Wenig amüsiert darüber, mahlte ich meinen Ober- und Unterkiefer aufeinander. Als Charles seine Brauen abwartend hochzog, seufzte ich schließlich und holte den Störenfried heraus. Auf dem Bildschirm stand der Name von Elmos Besitzerin Janett. Überrascht von ihrem Anruf hob ich das Handy an mein Ohr und sprach in den Hörer. „Hallo?"
„Ah, hallo Célina. Ich hoffe ich störe nicht?", fragte die ältere Frau an der anderen Leitung. Ich warf einen Blick zu Charles und hätte am liebsten gesagt 'oh doch das tun Sie', doch Charles lächelte mir zuversichtlich zu, sodass ich schlussendlich freundlich blieb.
„Nein, alles gut. Um was gehts?"
„Ich habe gestern mit deinem Chef geredet und ihm gesagt, dass ich Elmo in ein Tierheim bringen möchte. Ihm geht es sehr schlecht, aber für die Tierarztkosten kann ich nicht mehr aufkommen.", teilte sie mir mit und ich konnte ihren Worten kam Glauben schenken. Niedergeschlagen senkte ich den Blick Richtung Boden.
„Das tut mir leid. Aber welche Rolle spiele ich da?", hakte ich etwas verwirrt nach.

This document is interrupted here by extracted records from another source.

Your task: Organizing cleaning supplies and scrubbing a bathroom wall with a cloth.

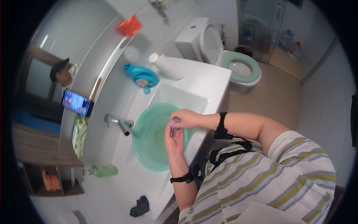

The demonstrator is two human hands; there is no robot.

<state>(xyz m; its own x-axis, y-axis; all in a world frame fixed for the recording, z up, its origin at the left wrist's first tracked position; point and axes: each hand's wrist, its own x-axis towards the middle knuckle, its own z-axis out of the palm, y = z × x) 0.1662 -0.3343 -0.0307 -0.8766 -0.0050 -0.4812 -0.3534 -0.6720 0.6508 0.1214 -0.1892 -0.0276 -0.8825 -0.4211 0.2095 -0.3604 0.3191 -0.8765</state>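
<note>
A small crumpled lilac cloth (173, 124) is pinched between my two hands above the near side of a turquoise plastic basin (140, 143). My right hand (186, 118) closes its fingers on the cloth from above. Palm turned up, my left hand (174, 142) grips the cloth's lower part with its fingertips. My fingers hide some of the cloth, so its exact kind does not show. The basin sits in the white sink (194, 101), under the chrome faucet (118, 122), and appears to hold water.
A blue detergent bottle (143, 77) and a white paper roll (166, 67) stand beyond the basin. A phone (77, 102) and a green wipes pack (79, 136) rest on the ledge. A green soap bottle (104, 171) and dark cloth (140, 206) lie leftward; a toilet (240, 65) stands right.
</note>
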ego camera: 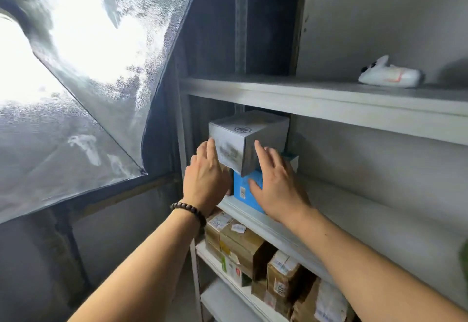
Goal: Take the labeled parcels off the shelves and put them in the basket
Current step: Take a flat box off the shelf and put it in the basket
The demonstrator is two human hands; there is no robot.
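I am seeing a grey box (249,139) carrying a dark round stamp on top. Directly under the grey box, a blue box (244,190) is showing a small white code patch. Lower than the grey box, brown parcels (243,243) are wearing white labels. Above and right of it, a white pouch (390,74) is showing orange lines and black spots.

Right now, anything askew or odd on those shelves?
Yes: the grey-white cardboard box sits crooked, corner-forward, atop the blue carton on the middle shelf, overhanging its front. The left hand and right hand flank it with straight fingers. Below, a white label on a brown parcel looks peeled.
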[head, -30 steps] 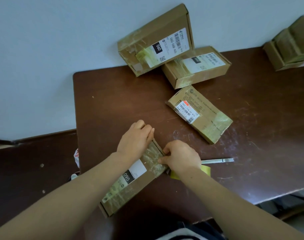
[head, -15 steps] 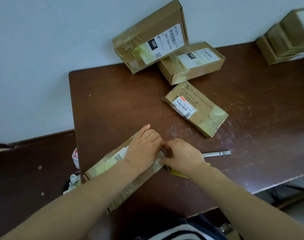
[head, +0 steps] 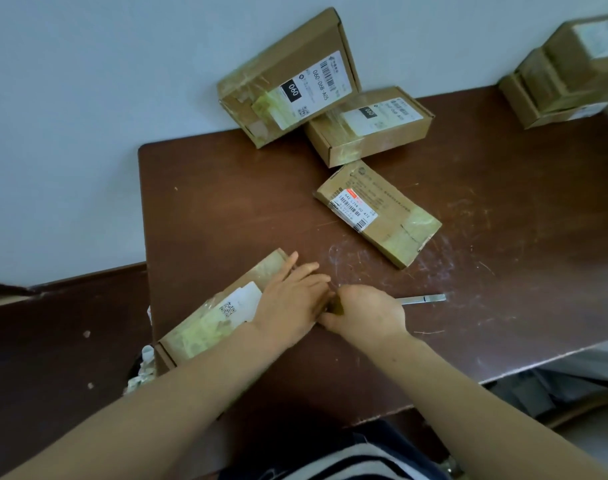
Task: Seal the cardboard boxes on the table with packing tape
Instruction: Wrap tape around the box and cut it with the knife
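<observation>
Here, left hand [head: 288,304] on taped box [head: 205,329]

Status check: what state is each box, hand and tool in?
Near box, flat, taped, held down.
Left hand, fingers straight, pressing on it.
Right hand, curled at its end; grip hidden.
Leaning box, closed, taped, propped against wall.
Wall-side box, flat, closed, taped.
Middle box, flat, closed, taped.
Far-right boxes, stacked, blurred.
Metal tool, lying on table.

Dark brown, scratched wooden table [head: 226,209]. On it lie:
- a taped cardboard box with QR label [head: 209,327], overhanging the near left edge
- a flat barcode-labelled cardboard box [head: 378,216] at centre
- a white-labelled cardboard box [head: 368,129] at the far edge
- a tilted cardboard box [head: 288,77] leaning on it
- stacked cardboard boxes [head: 565,84] far right
- a thin silver metal strip [head: 422,299]
</observation>
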`<state>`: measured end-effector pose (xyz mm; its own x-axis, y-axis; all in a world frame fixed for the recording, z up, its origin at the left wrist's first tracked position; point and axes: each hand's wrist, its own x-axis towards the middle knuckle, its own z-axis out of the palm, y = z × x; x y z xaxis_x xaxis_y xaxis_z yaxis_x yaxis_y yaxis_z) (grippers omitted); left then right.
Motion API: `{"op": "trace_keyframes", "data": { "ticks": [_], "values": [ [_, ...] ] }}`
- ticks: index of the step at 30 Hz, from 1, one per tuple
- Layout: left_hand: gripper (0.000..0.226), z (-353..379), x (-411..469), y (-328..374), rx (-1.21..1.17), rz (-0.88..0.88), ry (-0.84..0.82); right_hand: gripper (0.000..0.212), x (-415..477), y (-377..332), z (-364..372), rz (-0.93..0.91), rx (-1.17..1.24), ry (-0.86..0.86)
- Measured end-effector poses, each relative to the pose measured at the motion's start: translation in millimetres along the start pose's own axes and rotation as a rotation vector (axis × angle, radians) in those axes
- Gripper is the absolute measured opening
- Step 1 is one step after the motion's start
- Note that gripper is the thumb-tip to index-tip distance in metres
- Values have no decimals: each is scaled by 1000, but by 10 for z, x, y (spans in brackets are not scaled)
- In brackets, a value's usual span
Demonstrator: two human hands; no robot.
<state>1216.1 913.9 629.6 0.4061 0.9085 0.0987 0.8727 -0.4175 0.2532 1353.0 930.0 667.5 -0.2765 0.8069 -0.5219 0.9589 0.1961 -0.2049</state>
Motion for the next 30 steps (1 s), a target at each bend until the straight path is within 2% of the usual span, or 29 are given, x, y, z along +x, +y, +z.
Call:
{"op": "trace_keyframes", "data": {
  "ticks": [4, 7, 8, 12, 15, 17, 20, 22, 24, 27, 28, 30],
  "values": [
    [36, 84, -84, 33, -8, -70, 11, 32, -24, 51, 0, -29, 57, 8],
    [39, 134, -125, 13, -104, -74, -3, 61, -69, 188, -90, 5, 252, -58],
    [36, 143, -126, -1, -95, -54, -4, 64, -87, 238, -113, -13, 282, -80],
    [30, 137, -150, 52, -9, 8, -1, 58, -194, 366, -99, -113, 366, -90],
    [37, 56, -102, 50, -69, -14, -128, 48, -283, 435, -71, -68, 403, -74],
    [61, 13, -90, -9, -101, -77, -263, 38, -322, 479, -67, -48, 443, -55],
    [126, -44, -238, -54, 29, -319, -380, 32, -332, 448, -61, -80, 457, -55],
    [145, -82, -397, -19, 79, -508, -483, 33, -324, 431, -55, -79, 447, -50],
    [147, -103, -496, 49, 27, -608, -565, 39, -330, 428, -69, -67, 374, -55],
    [135, -238, -457, 35, -81, -595, -580, 44, -405, 424, -155, -90, 417, -48],
    [132, -309, -440, 2, -166, -586, -617, 41, -432, 423, -208, -103, 508, -37],
    [122, -495, -437, -98, -541, -619, -673, 34, -500, 416, -373, -135, 822, -69]
  ]
}}
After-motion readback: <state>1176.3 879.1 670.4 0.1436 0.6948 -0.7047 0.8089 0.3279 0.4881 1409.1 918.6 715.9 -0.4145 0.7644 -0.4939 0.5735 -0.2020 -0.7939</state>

„Dein Chef hält nichts davon ihn in ein Tierheim zu stecken. Er hat stattdessen vorgeschlagen dich mal anzurufen, da du wohl einen guten Draht zu Elmo hast.", räumte sie ein. Meine Gedanken schweiften ab. Ich sollte mich um Elmo kümmern? Mir war klar, dass ich nicht jeden Tag zu vielen Uhrzeiten zu Janett nachhause fahren kann, um ihn zu pflegen. Wenn ich mich um ihn kümmern soll, werde ich ihn zu mir nachhause holen.
„Ich adoptiere ihn. Natürlich nur, wenn Sie damit einverstanden sind.", beschloss ich also, wobei Charles mich völlig verwirrt anschaute.
„Célina das...vielen Dank. Ich bin mir sicher, dass es ihm bei dir gutgehen wird. Finanziell werde ich dir im Übrigen unter die Arme greifen und dir monatlich eine Summe Geld, die du festlegen kannst, zusenden.", in ihrer Stimme lag etwas Trauer und gleichzeitig versteckte Erleichterung. Wie ich sie kenne, hat sie bestimmt sowieso gehofft ihren Hund irgendwann loszuwerden.
„Für mich ist das eine Ehre. Ich werde mich gut um ihn kümmern.", versicherte ich ihr selbstvertraut. „Und wegen dem Geld: Aufgrund dessen, dass Elmo regelmäßig tierärztliche Untersuchungen durchlaufen muss, rechne ich mal mit mindestens 600€.", schob ich noch hinterher.
„Das Geld bekommst du. Wann soll ich ihn denn zu dir bringen?", fragte die Frau und wirkte voller Tatendrang, als könnte es ihr nicht schnell genug gehen. Im Hinterkopf fragte ich mich, warum sie mir so einfach 600€ geben kann, wenn sie doch sagt, dass sie nicht mehr genug Geld hatte. Aber wahrscheinlich wollte sie Elmo einfach nicht mehr haben. Je älter ein Hund wird, desto zeitaufwendiger ist er. Aber so ist das eben. Das ist der Lauf des Lebens.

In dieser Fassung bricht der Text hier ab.